Here in the so-called temperate zone, most conventional plans for self-improvement are subverted as soon as the sun goes south for the winter. It's plain foolish to tell yourself you're going to stop overeating at precisely the moment in the year when your body is crying out for a nice, warm, protective layer of fat. Or to promise to start exercising just when the trip to the gym is fraught with ice-glazed danger. Did you decide to learn a new skill or improve your mind? Good luck doing it on one of those short, gray, frigid days that cry out for a long nap. And if your goal is to be more cheerful, well, you can try that while digging out your car. Under the circumstances, the only truly doable commitments are to watch more TV, sit by more fireplaces, buy more blankets, and make more plane reservations.
To propose a serious resolution any time between the winter solstice and the vernal equinox is pure wishful thinking.
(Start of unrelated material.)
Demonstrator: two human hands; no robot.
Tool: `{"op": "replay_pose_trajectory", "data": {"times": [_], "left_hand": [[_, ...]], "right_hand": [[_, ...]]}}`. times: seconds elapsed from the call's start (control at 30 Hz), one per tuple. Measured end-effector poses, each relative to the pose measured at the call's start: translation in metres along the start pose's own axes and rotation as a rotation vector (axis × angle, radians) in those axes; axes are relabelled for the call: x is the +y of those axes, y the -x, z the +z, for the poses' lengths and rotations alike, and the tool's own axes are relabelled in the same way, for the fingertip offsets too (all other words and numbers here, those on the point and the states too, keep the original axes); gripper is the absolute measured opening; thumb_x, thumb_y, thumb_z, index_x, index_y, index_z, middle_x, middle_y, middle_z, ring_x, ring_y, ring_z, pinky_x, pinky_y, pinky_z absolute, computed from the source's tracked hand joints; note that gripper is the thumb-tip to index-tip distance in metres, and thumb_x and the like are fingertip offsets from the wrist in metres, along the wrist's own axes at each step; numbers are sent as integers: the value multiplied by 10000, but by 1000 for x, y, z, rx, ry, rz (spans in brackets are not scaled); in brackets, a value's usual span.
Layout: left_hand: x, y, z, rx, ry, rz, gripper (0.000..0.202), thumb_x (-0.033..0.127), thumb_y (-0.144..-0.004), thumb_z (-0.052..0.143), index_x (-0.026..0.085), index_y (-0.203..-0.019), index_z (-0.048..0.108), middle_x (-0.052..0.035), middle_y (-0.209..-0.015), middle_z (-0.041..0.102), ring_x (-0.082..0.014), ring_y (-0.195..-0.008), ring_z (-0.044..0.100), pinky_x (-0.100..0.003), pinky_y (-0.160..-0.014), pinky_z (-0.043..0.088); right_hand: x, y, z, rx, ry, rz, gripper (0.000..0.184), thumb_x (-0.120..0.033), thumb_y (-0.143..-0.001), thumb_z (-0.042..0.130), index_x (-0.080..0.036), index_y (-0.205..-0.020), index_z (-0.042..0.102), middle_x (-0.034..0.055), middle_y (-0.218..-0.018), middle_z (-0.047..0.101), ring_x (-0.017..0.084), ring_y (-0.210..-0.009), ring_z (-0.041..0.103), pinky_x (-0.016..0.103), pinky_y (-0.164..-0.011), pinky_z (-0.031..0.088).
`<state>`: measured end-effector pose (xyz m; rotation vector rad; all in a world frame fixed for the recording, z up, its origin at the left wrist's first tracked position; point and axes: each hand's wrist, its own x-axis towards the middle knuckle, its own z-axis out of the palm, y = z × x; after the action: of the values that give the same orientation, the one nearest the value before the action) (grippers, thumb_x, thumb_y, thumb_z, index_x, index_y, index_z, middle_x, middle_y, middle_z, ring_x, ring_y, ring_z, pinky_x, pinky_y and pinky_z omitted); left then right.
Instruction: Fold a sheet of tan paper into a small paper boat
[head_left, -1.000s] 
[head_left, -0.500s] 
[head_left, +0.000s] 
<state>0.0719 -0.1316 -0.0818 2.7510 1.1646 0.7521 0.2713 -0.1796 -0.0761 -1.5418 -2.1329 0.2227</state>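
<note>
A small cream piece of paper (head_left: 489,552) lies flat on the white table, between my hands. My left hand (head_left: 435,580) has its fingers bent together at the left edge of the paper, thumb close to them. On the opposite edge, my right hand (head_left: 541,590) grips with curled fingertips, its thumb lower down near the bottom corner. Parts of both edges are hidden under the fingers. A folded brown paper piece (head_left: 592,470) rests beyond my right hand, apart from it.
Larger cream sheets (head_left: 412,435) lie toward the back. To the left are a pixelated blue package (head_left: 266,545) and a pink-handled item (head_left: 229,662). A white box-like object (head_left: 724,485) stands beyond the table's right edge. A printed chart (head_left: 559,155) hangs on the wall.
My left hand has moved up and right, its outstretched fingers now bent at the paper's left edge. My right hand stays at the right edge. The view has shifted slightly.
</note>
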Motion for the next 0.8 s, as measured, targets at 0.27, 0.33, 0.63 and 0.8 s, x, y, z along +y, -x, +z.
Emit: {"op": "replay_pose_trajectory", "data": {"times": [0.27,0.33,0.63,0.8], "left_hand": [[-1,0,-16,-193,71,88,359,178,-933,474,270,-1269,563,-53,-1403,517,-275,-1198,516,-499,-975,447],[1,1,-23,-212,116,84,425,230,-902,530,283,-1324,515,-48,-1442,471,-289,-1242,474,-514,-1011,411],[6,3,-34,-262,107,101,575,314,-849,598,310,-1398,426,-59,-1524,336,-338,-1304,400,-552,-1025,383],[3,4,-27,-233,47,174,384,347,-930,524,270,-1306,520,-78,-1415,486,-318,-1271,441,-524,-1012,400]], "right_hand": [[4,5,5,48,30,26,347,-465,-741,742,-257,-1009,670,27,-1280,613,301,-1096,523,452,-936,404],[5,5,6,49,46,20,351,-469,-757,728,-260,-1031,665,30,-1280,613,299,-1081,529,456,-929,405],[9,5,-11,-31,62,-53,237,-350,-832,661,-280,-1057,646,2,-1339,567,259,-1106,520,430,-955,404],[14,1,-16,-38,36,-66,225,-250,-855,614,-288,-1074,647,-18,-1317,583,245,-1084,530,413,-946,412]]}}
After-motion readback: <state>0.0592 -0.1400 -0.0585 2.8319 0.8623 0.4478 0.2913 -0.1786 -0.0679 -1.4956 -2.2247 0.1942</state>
An act of Sisyphean absurdity. Or duplicity. I used to go running all the time, but I got hurt and laid off for a while. Quite a while, actually. Guess when I started up again. That's right: this past December, with maybe a month before the cold will convince me to abandon the attempt. Very sly move on my part.
The only rational time for this sort of high-minded stuff is spring, when your hope is back, your muscles are ready to uncramp, and the world is saying, Yeah, go ahead. Do it then and you'd have a whole half-year or more in which to get habituated to the new you. And that's exactly why nobody makes their resolutions in the spring. We love tales of renewal, achievement, transformation, and miraculous weight loss—but most of us don't really want to be one. Remember: that archetype of resolution, Ebenezer Scrooge, didn't feel called upon to do a damn thing until the Ghost of Christmas Future showed him his own tombstone.